MOMBASA, Kenya (Reuters) - A Kenyan court charged a senior regional government official on Thursday with wilfully spreading the novel coronavirus by going out in public without taking precautions, an accusation he denied.

Kenya, which has 179 confirmed cases and six deaths from the coronavirus, has banned all public gatherings and limited the number of mourners at funerals.

The Deputy Governor of the coastal region of Kilifi County, Gideon Saburi, was arrested on Friday after completing a 14-day government-enforced quarantine after the health ministry said he had tested positive for the coronavirus.

The Mombasa Senior Magistrate’s court accused him of committing the crime between March 6 and 22, but gave no details.

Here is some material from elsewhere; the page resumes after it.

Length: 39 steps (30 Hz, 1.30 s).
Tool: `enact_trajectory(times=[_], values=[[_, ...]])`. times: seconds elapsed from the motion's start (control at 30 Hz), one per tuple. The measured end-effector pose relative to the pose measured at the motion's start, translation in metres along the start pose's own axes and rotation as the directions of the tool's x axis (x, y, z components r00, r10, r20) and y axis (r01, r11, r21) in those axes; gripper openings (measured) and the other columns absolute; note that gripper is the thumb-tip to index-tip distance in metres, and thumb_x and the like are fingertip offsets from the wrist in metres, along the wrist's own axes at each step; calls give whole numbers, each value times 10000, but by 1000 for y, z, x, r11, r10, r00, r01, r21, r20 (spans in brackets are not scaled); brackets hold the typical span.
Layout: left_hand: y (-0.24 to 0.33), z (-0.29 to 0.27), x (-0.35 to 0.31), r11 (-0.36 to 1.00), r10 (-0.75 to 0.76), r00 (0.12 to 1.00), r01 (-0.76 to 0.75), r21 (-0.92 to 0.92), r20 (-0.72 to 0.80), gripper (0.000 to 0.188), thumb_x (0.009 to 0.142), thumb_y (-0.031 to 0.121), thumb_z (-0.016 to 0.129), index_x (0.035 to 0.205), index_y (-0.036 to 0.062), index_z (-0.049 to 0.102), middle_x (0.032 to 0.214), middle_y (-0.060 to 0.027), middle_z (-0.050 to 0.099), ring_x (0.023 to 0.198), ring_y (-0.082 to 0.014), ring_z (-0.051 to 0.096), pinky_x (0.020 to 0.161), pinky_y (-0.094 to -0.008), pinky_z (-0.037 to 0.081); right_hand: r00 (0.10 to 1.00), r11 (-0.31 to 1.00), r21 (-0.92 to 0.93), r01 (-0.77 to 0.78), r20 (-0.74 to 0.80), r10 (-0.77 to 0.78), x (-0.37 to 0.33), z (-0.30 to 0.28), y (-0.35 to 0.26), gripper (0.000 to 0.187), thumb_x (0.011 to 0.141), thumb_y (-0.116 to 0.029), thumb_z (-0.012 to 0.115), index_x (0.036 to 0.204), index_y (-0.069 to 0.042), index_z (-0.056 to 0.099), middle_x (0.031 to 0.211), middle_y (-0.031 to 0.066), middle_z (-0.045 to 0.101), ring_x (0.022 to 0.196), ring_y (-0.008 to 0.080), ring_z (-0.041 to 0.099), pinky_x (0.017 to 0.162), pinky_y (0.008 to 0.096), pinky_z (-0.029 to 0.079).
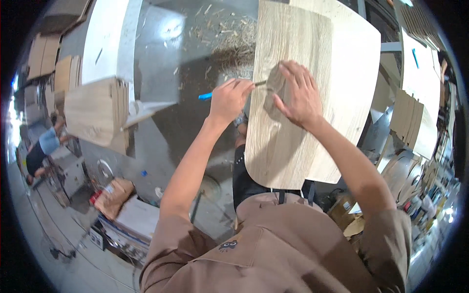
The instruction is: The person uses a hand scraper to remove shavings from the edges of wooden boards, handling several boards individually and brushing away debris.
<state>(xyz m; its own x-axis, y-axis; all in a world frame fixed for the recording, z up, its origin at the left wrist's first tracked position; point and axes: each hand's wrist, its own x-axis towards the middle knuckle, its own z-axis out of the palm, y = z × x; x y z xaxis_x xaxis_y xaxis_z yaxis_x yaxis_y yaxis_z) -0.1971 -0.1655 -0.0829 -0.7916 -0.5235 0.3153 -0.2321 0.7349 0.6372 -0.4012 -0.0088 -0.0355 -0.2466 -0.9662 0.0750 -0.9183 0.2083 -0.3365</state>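
My left hand (230, 100) is closed around a slim tool with a blue handle (205, 96). The tool's thin dark end points right, reaching the left edge of a wood-grain panel (278, 151). What kind of tool it is cannot be made out. Over the middle of that panel is my right hand (302, 97), fingers stretched out and thumb apart, holding nothing. A shadow falls on the wood beside it; I cannot tell whether the palm touches. The panel has a rounded near left corner and lies on a larger pale board (351, 88).
Wood shavings (239, 44) litter the grey floor beyond my left hand. To the left stands a stack of panels (95, 112) near a long white board (110, 44). More stacked panels (406, 117) are at the right. Another person (44, 149) is at the far left.
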Motion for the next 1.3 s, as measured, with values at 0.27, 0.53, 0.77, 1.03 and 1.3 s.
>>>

“Gideon Saburi ... within Kilifi County ... while suffering from an infectious disease, namely COVID-19, wilfully and unlawfully, without taking any precaution, exposed yourself to the public,” the charge sheet read in court said.

Saburi denied the charge and was remanded until April 15 when his application for bail will be heard.

Saburi’s lawyer said he was being treated unfairly because of comments made by President Uhuru Kenyatta.

Kenyatta said on Thursday Saburi had disregarded the rules and travelled to Mombasa and Kilifi after landing in Nairobi from Germany.

“You don’t have the right to go infecting other people with this virus just because you are a leader,” Kenyatta said in an interview on Tuesday with Kikuyu radio stations.

“It is my wish, I very much request the court jail him for 10 years because of the people he has infected.”

Last month, a Kenyan legislator who turned up in parliament was forced out by cries of “quarantine! quarantine!” after another lawmaker pointed out he’d recently arrived from London.

South Africa put its communications minister on “special leave” for two months, one of which will be unpaid, on Wednesday for breaking the rules of a countrywide lockdown and having lunch with a former official.